■ **About this exercise**: One number should be the full reply: how many lines of the material below contain "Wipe".

* * * * * * * * *

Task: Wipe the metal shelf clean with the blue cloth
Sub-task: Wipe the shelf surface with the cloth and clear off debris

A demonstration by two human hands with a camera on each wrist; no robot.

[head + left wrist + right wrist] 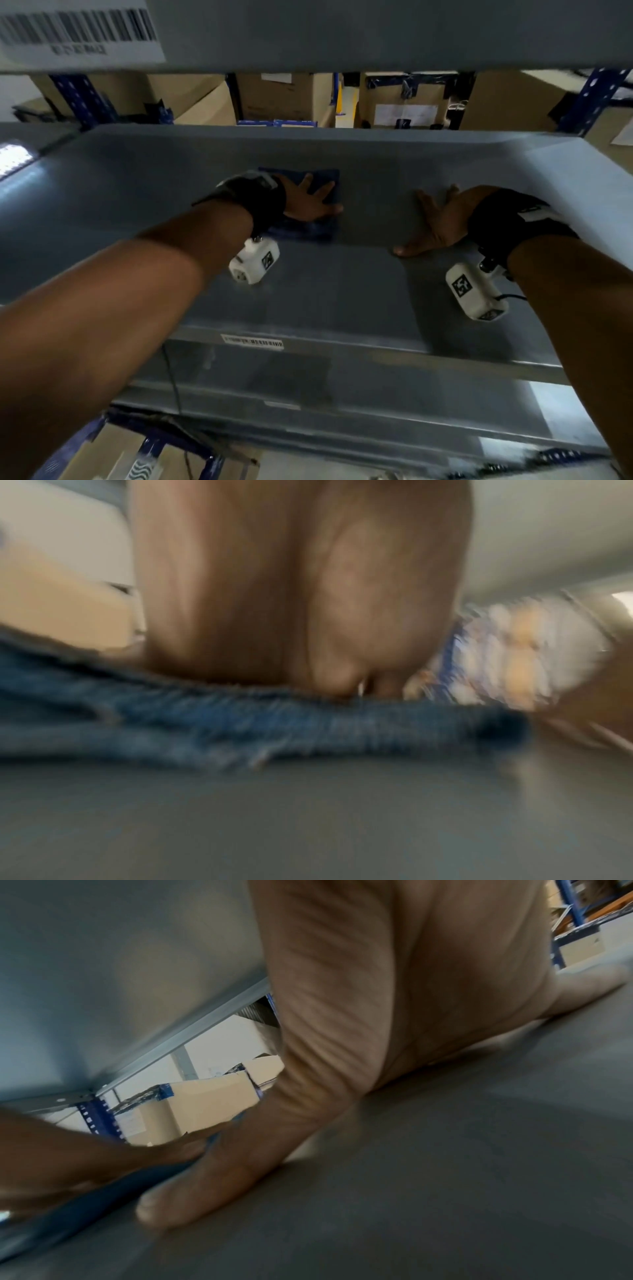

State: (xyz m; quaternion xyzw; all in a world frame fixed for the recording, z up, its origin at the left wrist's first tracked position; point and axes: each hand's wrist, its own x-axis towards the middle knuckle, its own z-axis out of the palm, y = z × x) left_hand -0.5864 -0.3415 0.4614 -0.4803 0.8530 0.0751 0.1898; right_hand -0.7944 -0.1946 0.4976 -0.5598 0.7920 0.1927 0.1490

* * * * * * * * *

■ **Task output**: 2